## TASK INSTRUCTIONS
For this exercise, print the listing below exactly, without its pictures.

——

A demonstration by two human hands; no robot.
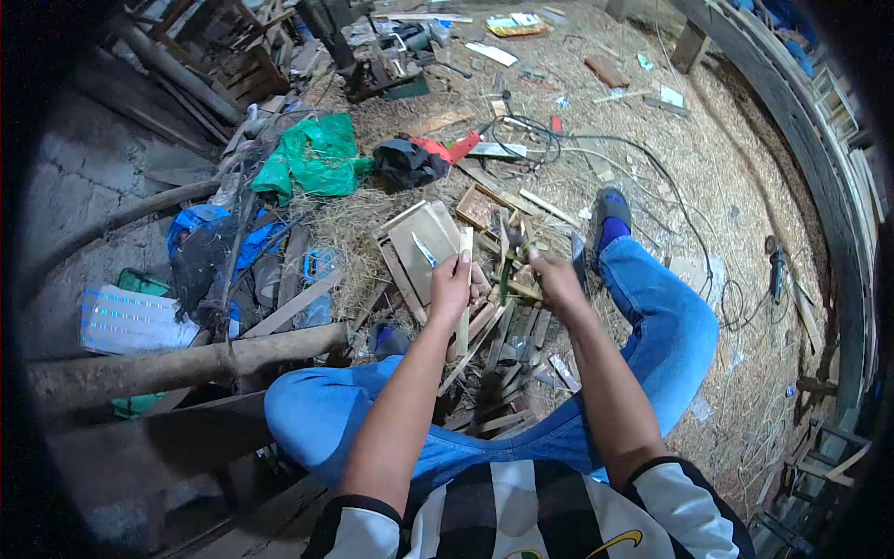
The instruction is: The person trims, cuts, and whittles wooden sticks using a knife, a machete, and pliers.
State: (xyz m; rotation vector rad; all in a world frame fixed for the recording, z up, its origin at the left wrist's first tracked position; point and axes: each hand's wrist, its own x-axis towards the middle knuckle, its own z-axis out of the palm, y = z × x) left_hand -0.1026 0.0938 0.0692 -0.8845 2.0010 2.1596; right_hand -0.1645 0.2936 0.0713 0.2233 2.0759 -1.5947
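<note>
My left hand [451,291] is closed around a narrow pale wooden strip [464,326], which stands out above and below the fingers. Just beyond that hand, a shiny pointed blade [425,249] shows over a flat wooden board [406,226]; whether the hand touches it I cannot tell. My right hand [560,282] is closed, with its fingers partly hidden. Close to its fingertips is a cluttered dark, green and brassy shape [511,244] too unclear to name. Wood offcuts [512,359] lie in a heap between my legs, below both hands.
A small wooden box [479,206] sits beyond my hands. Farther off are a green plastic bag [317,158], a dark and red bundle [410,162] and a black cable [643,149]. A thick wooden pole [196,359] runs along the left. Straw covers the ground.
</note>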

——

## ANSWER FOR THIS EXERCISE
A demonstration by two human hands; no robot.
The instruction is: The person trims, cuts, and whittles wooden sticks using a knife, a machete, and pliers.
State: (xyz m; rotation vector rad; all in a world frame fixed for the recording, z up, its origin at the left wrist's first tracked position; point and axes: each hand's wrist, its own x-axis towards the middle knuckle, its own z-axis out of the palm, y = z × x) left_hand -0.1026 0.0938 0.0692 -0.8845 2.0010 2.1596; right_hand -0.1645 0.2936 0.0713 0.2233 2.0759 -1.5947
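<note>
My left hand [451,291] is closed around a narrow pale wooden strip [464,326], which stands out above and below the fingers. Just beyond that hand, a shiny pointed blade [425,249] shows over a flat wooden board [406,226]; whether the hand touches it I cannot tell. My right hand [560,282] is closed, with its fingers partly hidden. Close to its fingertips is a cluttered dark, green and brassy shape [511,244] too unclear to name. Wood offcuts [512,359] lie in a heap between my legs, below both hands.
A small wooden box [479,206] sits beyond my hands. Farther off are a green plastic bag [317,158], a dark and red bundle [410,162] and a black cable [643,149]. A thick wooden pole [196,359] runs along the left. Straw covers the ground.
</note>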

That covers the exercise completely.